She could see it now. She'd tear open the envelope and a snake with blue eyes and a forked tongue would slither out and wind its way along her arm, climbing up to twine around her neck and—
Clang!

She jumped at the sound of a wrench hitting a metal pipe.

“Earth to Claire,” came a male voice from beneath her sink. “You still there? You zoned out again, didn't you?”

“Sorry.” She had a tendency to let her mind wander, especially when she was nervous. “Do you need something?”

“Try the water again.”

She leaned over the long jeans-clad legs and twisted on the cold water. A moment later, Brick Callahan said, “That's got it. You're good to go.”

Claire switched off the water and stepped backward as the man dressed in worn jeans, a Stardance Ranch T-shirt, and hiking boots scooted out from beneath the sink. “Thank you, Brick. I just didn't have the hand strength to get it tight enough.”

“Hey, no problem.” A teasing glint entered his forest-green eyes as he flexed his muscles and grinned. “I'm always happy to show off my guns.”

Claire gave an exaggerated huff. “Do you ever
not
flirt?”

Innocence echoed in his voice. “Hey, you're a gorgeous single woman about my age, and a redhead to boot. I've always had a thing for redheads. Why
wouldn't
I flirt with you?”

“I saw you flirt with Elaine Hanks at the Trading Post last week,” Claire challenged. “She's seventy if she's a day.”

He shrugged. “I like women. What can I say?”

“And women like you, too, don't they?”

“It's my cross to bear.” He rolled to his feet and studied her. “One of these days when you're ready, I'd like to hear about the jerk who hurt you.”

Claire shook her head at him in bemusement. He'd asked her on a date after they'd met at the Chamber of Commerce last spring. She'd thanked him, then explained that she had no desire to date in the wake of a recent bad breakup. “Why would you want to listen to my sorry tale of woe?”

“Because I like you. We're friends. And sometimes you get a Bambi look going on that makes me want to find the SOB and knock him on his ass.“

“You're a knight in shining armor,” she said, her heart warming. He'd make someone a great catch. Just not her.

Never her. Never again.

Had she not been watching him closely, she'd have missed the shadow that flitted across his face. “Not always, sweetheart. Not always.”

The note of regret in his voice intrigued Claire. She wasn't the only one with baggage and regrets, apparently. Brick Callahan was a mystery. Handsome, witty, nice, and a hard worker—why
hadn't
someone snapped him up already?

As it was wont to do, her imagination took flight. There was a woman in Brick's past. Who was she? A driven city girl who didn't like the slow pace of mountain life? Or maybe she was an entertainer, a country music singer. A girl who dreamed of stadiums filled with adoring fans. Perhaps she—

“So,” Brick said. “Anything else I need to fix while I'm here?”
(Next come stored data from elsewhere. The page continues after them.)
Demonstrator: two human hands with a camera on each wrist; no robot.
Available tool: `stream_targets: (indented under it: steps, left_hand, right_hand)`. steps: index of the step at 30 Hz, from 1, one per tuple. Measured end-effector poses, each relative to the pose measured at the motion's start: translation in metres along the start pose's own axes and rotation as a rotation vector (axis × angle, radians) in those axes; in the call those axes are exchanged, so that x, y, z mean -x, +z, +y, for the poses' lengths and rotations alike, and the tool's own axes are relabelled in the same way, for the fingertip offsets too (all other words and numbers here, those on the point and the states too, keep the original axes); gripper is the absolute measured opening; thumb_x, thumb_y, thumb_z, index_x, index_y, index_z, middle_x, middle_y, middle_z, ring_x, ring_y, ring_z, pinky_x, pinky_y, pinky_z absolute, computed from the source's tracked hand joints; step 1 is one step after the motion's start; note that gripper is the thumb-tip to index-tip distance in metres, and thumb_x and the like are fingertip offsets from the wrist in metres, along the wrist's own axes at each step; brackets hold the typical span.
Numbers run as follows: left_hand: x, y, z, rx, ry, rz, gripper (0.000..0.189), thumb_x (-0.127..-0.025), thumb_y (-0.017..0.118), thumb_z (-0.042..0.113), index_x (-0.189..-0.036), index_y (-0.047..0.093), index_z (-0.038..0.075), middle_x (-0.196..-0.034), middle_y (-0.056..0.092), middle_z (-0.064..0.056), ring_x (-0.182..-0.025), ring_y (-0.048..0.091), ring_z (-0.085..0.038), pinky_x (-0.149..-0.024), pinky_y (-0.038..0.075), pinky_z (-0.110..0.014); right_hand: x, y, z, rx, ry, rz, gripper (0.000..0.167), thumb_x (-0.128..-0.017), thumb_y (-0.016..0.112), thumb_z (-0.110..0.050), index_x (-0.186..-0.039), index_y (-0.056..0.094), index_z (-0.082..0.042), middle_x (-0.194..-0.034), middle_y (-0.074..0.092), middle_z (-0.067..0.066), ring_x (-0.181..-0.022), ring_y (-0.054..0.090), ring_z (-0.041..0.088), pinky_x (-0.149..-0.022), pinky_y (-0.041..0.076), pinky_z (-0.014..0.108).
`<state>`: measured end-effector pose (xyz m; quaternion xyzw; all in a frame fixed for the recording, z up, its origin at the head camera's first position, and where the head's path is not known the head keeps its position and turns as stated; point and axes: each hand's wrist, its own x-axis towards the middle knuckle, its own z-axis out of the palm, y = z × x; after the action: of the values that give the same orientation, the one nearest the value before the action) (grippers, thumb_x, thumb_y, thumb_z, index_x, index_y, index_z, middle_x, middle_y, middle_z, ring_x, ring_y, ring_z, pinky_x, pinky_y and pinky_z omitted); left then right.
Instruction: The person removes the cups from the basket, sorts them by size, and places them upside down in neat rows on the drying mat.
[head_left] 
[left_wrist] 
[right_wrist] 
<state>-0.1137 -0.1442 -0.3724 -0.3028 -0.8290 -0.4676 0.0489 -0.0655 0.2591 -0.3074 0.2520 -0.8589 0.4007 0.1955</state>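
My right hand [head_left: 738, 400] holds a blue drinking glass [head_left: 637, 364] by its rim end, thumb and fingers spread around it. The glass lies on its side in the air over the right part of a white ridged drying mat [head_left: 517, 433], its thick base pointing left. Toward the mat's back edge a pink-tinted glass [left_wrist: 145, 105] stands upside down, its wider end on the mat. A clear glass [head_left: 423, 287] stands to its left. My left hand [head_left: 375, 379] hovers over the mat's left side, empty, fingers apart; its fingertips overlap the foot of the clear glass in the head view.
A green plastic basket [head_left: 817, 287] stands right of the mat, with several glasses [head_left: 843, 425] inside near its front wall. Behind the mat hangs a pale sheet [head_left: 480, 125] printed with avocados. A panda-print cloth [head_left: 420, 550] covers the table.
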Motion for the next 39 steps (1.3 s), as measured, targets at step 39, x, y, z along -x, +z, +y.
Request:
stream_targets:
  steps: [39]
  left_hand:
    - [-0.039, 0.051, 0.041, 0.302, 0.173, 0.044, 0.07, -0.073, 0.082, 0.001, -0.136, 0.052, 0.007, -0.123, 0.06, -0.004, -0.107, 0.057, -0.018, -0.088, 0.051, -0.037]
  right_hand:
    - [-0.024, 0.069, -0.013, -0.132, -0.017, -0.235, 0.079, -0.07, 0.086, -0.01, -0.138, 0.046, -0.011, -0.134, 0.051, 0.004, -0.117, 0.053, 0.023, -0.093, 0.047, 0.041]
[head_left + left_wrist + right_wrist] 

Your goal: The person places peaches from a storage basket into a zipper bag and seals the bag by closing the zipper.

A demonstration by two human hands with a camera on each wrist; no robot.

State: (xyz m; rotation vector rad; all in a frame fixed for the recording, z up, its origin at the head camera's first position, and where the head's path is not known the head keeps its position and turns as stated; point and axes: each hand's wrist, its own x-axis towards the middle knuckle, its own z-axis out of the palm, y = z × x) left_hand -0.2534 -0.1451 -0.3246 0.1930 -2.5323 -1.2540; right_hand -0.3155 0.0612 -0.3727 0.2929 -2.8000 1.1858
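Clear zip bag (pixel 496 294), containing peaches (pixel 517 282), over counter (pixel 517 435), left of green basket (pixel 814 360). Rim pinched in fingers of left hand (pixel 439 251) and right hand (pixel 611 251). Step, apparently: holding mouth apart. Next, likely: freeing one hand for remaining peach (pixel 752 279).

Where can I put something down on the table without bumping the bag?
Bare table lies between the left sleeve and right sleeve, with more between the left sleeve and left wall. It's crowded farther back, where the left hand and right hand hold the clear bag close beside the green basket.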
Claire crashed back to reality and her gaze shifted to the envelope on the kitchen table.
If only.
“No. That takes care of it. Thanks a million, Brick. I really appreciate the help.”

“Not a problem. It's the least I could do after you kept the shop open late so I could get a last-minute birthday present for my aunt Maddie.”

She glanced at the clock. “Speaking of last minutes, this took longer than I expected. You'd better get moving or you'll miss the party.”

“Not a Callahan party.” Brick set the wrench down on her countertop. “We start early and finish late. Sure I can't talk you into going with me?” He held up a hand to ward off her immediate refusal and added, “Friends, Claire. Just friends.”

Claire hesitated. She sensed that he meant it. Not all men were liars, cheats, and thieves. Brick Callahan wasn't just saying what he thought she wanted to hear.

Maybe. Probably.

But she couldn't be sure. She'd learned the hard way that she dare not trust her instincts where men were concerned. She wasn't about to trust, period. “Thanks, but not tonight. I'm exhausted. It's been a long week.”

He washed his hands in the kitchen sink, and she handed him a dishtowel so he could dry them. “If you change your mind, come on out. You know where our place is on Hummingbird Lake?”

“I do.” She handed him the gift box she'd wrapped while he worked on her leaky faucet, then led him downstairs and through the shop. She flipped the lock on the front door. Jingle bells on the wreath chimed as she opened it. “Enjoy your evening, Brick. I hope Maddie likes the tree topper.”

“I know she will. Uncle Luke might have been deaf to her hints, but not me.”

“Tell her I said happy birthday.”

“Will do.” Then, because Brick liked to kiss women as much as he liked to flirt, he leaned down and kissed her cheek. “G'night, Claire. I'm glad you moved to Eternity Springs.”

She beamed a smile at him. “That's nice of you to say. Thank you. I love it here.”

It was true, she thought as she locked the door behind him and gazed around her shop. Her Christmas shop. She would admit that her spur-of-the-moment decision to open a Christmas shop in the middle of Nowhere, Colorado, based on the recommendation of a twinkling-eyed stranger riding a motorcycle could make a decent case study for a psych professor.

However, the town suited her. She was making friends. She was operating her business in the black. Sure, she had issues, but she was working on them, wasn't she? She didn't
want
to hate Christmas. She was tackling one of her biggest demons. And she got points for creating an Angel Room in Forever Christmas, didn't she?

Her gaze drifted toward said Angel Room, where the tree central to the entire display stood with a naked top. A flurry of sales in the past two days had depleted her inventory and she'd been forced to use her sample to fill Brick's request. “Bonus points if you go ahead and put a different angel on top of that tree tonight,” she challenged herself.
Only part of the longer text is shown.